[PROBLEM REQUIREMENTS] Within the material below, count how many lines contain "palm". Answer with only that number.

<<<<

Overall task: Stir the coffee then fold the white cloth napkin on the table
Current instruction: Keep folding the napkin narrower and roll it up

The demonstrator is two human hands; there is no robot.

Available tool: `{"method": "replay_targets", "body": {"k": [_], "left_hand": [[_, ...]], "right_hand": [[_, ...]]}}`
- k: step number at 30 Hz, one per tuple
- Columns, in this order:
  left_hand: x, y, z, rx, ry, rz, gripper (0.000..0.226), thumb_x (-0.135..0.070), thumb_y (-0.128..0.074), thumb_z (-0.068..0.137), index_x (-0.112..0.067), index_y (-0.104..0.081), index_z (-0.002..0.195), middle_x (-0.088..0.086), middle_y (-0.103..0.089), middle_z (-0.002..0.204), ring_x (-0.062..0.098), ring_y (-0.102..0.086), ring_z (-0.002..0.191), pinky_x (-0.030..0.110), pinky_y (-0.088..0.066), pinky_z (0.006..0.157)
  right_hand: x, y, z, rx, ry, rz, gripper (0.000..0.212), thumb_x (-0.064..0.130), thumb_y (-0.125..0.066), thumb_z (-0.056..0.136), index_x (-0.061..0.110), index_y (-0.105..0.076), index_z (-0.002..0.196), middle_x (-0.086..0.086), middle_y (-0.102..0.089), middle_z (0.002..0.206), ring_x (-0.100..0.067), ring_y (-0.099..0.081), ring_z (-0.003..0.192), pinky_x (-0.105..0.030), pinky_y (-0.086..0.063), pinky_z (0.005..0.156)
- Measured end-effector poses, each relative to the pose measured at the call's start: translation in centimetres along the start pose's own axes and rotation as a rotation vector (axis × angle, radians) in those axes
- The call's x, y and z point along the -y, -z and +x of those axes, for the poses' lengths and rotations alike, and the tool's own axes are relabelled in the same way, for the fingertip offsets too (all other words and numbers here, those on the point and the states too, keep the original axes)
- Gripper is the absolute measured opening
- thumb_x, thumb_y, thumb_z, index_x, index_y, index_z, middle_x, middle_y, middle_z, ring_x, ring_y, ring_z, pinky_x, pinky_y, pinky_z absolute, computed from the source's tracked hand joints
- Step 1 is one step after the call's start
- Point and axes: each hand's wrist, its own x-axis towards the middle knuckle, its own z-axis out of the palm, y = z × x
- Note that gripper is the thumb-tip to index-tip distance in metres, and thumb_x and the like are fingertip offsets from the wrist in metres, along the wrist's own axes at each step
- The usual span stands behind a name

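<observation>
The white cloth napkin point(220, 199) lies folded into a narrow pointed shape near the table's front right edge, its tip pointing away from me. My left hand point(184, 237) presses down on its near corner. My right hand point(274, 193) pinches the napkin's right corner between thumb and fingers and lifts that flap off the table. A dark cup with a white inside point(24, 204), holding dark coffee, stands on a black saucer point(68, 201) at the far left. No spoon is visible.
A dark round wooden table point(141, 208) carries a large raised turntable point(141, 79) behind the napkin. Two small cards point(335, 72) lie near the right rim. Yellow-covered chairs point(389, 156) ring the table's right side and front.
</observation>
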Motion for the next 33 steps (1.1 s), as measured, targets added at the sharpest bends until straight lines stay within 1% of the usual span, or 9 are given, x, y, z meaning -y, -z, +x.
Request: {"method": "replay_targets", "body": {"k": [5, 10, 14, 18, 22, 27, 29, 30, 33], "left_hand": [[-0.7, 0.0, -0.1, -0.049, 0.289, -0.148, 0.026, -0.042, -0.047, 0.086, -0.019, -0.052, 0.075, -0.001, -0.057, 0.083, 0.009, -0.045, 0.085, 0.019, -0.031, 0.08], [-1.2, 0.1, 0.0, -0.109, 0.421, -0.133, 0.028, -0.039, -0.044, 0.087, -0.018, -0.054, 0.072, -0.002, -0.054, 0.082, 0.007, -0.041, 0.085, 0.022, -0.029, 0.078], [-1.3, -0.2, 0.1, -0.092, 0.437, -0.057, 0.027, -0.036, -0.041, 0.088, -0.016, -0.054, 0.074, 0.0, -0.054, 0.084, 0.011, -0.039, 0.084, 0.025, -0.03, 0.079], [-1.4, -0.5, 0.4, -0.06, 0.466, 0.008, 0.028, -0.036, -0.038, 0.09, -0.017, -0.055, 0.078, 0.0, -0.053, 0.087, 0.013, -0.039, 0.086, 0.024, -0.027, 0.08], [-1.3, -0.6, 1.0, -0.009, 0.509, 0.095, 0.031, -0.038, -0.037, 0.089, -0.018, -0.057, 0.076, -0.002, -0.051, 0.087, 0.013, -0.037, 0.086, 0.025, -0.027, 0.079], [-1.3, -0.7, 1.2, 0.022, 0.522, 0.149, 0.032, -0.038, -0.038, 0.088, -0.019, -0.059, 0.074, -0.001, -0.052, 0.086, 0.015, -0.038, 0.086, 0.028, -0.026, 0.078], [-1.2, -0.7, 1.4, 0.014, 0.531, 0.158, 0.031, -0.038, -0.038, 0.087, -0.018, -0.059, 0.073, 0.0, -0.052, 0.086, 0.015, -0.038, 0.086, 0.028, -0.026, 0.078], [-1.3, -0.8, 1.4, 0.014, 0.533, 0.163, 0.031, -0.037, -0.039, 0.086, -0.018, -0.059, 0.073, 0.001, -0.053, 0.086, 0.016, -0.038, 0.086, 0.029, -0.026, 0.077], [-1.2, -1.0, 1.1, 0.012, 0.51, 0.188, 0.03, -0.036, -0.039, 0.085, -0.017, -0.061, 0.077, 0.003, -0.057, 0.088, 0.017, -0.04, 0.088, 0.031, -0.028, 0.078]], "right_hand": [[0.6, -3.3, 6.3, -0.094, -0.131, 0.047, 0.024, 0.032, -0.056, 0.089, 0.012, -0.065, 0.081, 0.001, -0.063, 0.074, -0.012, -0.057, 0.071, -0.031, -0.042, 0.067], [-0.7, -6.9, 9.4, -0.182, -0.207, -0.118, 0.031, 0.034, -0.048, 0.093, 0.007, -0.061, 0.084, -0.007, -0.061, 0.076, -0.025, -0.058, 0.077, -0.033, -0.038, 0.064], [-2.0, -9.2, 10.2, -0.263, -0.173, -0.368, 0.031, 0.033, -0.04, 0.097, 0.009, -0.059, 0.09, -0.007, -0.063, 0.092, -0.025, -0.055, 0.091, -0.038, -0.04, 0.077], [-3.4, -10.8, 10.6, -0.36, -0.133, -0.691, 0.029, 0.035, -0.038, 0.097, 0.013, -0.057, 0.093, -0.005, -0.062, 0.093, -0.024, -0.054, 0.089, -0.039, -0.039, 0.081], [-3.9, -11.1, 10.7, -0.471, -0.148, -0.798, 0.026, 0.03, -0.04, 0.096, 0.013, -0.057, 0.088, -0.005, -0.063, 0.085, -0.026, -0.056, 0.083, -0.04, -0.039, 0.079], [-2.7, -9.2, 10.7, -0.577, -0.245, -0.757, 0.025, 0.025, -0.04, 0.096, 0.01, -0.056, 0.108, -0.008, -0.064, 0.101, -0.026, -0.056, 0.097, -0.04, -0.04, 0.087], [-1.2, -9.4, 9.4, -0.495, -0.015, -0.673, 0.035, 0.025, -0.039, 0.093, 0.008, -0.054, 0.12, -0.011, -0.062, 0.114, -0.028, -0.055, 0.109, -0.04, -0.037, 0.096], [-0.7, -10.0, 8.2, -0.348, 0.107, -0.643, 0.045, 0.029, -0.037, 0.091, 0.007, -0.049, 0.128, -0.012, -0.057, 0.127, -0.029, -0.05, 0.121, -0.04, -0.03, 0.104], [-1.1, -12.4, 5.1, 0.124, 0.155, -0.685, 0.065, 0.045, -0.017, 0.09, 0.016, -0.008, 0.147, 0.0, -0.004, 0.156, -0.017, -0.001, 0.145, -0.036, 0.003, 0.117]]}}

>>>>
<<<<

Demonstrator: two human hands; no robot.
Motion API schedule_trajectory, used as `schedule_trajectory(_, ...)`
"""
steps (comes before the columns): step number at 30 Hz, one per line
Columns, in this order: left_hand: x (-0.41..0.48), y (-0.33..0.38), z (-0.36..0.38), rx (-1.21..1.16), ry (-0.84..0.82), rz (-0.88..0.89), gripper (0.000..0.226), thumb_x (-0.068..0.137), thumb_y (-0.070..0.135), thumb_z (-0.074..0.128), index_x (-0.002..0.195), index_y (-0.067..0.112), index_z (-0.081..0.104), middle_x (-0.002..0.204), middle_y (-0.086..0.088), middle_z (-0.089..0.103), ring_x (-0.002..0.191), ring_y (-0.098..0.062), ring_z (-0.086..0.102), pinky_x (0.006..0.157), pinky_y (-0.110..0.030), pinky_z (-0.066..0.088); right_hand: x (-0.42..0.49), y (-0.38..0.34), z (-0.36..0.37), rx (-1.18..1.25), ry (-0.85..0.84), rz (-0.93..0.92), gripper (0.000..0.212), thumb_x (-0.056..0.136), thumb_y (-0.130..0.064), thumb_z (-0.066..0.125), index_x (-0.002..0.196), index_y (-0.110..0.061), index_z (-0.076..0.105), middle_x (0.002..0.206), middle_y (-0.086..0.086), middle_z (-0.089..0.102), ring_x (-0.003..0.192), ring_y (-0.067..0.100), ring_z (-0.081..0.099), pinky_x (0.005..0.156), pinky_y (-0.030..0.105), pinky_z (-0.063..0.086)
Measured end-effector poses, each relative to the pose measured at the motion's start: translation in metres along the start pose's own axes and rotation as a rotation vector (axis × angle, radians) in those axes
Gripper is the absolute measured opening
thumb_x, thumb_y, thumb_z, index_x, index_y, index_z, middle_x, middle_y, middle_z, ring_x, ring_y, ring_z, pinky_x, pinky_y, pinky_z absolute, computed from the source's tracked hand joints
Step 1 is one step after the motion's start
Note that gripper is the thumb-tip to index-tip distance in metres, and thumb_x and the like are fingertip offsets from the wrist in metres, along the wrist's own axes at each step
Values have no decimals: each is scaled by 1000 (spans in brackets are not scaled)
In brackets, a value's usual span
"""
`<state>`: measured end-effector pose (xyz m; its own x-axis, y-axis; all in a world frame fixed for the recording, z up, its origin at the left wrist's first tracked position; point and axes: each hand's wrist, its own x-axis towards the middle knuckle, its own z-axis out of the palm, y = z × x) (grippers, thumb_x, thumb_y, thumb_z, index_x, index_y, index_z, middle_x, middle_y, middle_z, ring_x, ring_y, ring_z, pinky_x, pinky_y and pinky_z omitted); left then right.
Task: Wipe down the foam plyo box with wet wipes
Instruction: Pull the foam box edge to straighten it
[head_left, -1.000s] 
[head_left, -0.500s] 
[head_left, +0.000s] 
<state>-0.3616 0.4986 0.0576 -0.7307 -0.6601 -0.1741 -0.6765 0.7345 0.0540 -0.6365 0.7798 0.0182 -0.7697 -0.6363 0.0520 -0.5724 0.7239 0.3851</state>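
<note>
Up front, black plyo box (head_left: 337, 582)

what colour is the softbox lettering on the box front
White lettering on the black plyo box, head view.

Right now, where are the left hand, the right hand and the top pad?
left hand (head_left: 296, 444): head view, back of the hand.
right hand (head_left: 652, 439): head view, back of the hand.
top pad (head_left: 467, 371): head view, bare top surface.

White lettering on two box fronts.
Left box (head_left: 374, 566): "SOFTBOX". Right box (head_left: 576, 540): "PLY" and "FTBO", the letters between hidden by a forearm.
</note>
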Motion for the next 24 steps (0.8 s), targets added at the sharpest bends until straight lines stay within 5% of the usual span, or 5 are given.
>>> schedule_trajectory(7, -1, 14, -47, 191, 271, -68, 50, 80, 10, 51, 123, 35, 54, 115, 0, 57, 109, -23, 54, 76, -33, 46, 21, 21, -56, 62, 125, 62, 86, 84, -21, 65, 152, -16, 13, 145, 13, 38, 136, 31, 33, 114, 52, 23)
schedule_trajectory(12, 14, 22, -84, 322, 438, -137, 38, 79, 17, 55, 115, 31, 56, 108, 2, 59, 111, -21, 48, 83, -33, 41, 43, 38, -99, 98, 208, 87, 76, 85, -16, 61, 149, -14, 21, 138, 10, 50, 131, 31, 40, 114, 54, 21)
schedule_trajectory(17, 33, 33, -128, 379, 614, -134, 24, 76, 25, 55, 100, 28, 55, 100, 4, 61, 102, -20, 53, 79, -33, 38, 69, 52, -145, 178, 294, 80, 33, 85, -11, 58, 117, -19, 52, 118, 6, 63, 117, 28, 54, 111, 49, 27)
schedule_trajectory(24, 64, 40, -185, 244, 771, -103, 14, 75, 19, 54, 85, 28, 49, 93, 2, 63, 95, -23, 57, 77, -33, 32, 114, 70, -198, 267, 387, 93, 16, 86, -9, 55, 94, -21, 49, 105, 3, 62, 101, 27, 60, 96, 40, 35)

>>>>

[WRITTEN SOLUTION] 2